Serrin Foster, whose latest essay is published on National Review Online, is one couragious woman. She is the President of Feminists for Life, which some people are absolutely convinced is an oxymoron.
No, it’s not. At the least, half of all the human beings that are killed by abortion are female. In some of the world, many, many more of the abortions are for “sex selection” – meaning they’re culling the culturally less desirable girls.
And then there are the women who, like me are convinced that women should not be pushed to “choose” as the mother of “Sophies’ Choice” did: between their children (the child you’re carrying now and the children of the future) or between their children and their lives, their education or their jobs. Or between being fully women (who do get pregnant and bear children, by nature) or more like the men.
Between someone else’s definition of success and failure.
Ms. Foster writes about the pressures placed on college girls to abort – the only “choice” offered on too many campuses seems to be what kind of abortion to have.
(Edited above – to correct some spelling – including Ms. Foster’s name and her title. See the February 2 post for more on Feminists for Life.)
Take a look at the next post on Feminists for Life History.
>Thanks for the tip. I blogged it.
>Thank-you for the story. I have my own experience to share. I got pregant with my first child in the middle of my junior year as a university biochemistry student. I was unmarried and faced losing all of the scholarships and research grants that I had achieved. When I told the faculty in the Chem department many of them said, "You aren't going to *keep* it are you?" Luckily for me the chair of the Chemistry Dept, was unapologetically pro-life and helped me through one of the most difficult times in my life and on to finishing my degree.It isn't easy, but it can be done with the proper support!
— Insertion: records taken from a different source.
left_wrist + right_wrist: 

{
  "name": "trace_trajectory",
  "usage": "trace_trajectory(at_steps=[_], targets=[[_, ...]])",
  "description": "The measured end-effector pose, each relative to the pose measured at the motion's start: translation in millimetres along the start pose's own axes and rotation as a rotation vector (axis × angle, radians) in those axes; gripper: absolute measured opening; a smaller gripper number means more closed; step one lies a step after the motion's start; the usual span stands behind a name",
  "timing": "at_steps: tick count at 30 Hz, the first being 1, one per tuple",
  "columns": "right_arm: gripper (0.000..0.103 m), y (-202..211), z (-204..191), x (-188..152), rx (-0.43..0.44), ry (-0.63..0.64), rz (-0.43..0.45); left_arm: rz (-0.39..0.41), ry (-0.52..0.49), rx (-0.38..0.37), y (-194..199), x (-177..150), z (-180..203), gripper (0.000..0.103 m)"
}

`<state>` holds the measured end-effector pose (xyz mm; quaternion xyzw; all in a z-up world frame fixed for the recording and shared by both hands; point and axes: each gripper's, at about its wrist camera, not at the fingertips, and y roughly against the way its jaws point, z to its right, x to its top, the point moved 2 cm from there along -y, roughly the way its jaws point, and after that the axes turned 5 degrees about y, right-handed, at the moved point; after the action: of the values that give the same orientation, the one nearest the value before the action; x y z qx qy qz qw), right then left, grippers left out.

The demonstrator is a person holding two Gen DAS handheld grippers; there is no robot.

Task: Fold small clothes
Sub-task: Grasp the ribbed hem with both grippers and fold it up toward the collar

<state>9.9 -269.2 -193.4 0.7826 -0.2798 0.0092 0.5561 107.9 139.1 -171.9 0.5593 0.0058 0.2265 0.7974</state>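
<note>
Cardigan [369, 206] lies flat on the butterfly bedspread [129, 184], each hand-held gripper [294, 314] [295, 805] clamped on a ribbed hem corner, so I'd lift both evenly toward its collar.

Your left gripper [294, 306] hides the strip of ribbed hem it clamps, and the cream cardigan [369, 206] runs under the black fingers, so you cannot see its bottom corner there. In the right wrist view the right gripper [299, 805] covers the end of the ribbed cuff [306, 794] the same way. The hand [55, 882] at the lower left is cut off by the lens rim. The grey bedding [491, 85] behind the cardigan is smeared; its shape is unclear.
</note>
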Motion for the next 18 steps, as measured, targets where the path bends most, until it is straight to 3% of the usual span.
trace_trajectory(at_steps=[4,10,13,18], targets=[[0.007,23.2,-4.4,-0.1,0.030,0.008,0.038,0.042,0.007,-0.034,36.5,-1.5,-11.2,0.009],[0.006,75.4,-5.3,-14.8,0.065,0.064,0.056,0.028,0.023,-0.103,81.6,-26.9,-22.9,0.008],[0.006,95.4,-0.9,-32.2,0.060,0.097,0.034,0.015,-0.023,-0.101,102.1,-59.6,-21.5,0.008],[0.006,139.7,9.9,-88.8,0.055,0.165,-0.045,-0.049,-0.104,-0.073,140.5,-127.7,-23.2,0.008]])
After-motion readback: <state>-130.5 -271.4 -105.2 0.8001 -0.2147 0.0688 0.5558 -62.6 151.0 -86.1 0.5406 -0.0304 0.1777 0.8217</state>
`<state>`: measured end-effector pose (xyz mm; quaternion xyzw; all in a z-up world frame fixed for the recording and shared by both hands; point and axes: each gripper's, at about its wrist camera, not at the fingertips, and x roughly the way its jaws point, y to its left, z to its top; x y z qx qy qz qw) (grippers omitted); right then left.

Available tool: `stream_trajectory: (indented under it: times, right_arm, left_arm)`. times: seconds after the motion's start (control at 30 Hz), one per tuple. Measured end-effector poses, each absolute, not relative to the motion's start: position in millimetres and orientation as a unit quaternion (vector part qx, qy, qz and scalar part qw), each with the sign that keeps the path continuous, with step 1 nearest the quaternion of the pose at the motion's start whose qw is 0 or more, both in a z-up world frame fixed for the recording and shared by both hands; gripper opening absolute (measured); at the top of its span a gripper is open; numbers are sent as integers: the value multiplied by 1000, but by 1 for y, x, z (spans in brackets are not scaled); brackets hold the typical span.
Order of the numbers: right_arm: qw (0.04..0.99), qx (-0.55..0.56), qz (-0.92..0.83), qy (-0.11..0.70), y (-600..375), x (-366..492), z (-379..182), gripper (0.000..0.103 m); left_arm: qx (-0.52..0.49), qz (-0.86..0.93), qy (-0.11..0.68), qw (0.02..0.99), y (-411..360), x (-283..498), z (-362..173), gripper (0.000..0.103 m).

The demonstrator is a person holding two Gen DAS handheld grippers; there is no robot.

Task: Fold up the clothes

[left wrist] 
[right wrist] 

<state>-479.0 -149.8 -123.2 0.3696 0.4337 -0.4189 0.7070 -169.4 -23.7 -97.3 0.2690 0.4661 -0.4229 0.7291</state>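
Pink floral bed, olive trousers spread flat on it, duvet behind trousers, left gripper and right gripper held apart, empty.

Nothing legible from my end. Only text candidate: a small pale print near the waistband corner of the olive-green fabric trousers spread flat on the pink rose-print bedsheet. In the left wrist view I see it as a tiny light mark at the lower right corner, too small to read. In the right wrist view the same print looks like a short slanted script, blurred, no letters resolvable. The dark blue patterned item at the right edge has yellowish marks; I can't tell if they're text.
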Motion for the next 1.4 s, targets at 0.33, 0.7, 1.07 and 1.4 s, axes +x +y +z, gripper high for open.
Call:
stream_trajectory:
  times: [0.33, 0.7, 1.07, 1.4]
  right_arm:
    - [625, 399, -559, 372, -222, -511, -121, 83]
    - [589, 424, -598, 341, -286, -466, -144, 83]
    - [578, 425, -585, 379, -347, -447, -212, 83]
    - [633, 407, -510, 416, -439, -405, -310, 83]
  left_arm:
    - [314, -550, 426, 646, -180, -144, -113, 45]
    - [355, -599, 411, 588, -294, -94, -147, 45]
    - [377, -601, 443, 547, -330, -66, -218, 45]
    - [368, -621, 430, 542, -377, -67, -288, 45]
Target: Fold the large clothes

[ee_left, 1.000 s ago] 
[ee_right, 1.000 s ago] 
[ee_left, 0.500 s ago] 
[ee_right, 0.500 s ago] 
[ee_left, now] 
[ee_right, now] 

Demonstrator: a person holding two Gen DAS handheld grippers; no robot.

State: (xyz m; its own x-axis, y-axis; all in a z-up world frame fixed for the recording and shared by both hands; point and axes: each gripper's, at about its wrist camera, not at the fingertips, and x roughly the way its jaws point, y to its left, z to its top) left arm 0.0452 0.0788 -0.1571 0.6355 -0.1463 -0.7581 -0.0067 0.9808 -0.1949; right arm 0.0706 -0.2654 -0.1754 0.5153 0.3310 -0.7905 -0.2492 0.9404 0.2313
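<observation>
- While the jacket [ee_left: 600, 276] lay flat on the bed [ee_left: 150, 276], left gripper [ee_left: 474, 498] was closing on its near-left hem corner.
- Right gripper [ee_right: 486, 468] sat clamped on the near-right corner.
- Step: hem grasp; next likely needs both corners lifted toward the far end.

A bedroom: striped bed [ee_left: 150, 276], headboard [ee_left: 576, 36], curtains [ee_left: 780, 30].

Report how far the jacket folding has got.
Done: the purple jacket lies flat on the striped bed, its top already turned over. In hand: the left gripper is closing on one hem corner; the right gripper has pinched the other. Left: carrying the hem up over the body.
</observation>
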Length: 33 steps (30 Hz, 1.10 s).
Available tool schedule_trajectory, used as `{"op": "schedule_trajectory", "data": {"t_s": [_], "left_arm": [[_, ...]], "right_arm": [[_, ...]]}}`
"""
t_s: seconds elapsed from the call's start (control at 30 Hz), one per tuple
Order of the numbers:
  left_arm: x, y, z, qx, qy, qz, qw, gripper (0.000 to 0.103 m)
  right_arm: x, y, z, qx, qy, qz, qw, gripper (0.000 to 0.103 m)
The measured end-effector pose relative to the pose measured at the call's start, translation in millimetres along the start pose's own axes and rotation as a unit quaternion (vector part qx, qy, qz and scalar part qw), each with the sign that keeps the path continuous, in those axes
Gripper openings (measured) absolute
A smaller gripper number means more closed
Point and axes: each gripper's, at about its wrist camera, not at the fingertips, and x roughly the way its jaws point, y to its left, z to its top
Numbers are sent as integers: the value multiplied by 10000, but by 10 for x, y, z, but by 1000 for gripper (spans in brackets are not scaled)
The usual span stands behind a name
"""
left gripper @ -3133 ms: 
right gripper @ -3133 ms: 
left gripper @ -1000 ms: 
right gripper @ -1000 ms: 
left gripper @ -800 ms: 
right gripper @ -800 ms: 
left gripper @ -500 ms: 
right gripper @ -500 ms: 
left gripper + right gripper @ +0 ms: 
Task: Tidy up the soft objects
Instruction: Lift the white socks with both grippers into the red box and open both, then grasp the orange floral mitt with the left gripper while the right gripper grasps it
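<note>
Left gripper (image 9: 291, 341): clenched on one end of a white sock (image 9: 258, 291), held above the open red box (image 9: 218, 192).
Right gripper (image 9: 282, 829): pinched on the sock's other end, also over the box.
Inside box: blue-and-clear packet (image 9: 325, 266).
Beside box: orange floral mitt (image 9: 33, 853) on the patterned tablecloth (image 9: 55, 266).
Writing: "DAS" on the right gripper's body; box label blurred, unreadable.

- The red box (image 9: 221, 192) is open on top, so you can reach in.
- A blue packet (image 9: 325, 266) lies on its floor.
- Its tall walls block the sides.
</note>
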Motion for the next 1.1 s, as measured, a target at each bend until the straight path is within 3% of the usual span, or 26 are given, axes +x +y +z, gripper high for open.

>First: I had to do some editing above – to correct the spelling of Ms. Foster's name and her title. Thanks GrannyGrump!Rebecca, I'll bet there are millions of us. I went back to college at 24 and found out that I was pregnant at Christmas of my Sophomore year. The 2 years that I took off to "waller" (as we say in Texas) in motherhood turned out to be serendipitous – I had more opportunities when I restarted college. There were the professors who told me to go home and play with my baby, and a few suggestions that I didn't *have* to have my baby. There was never any question in my mind. College and day care work together pretty well, if you can afford it. College students have even longer vacations than elementary students. Thanks for writing, y'all!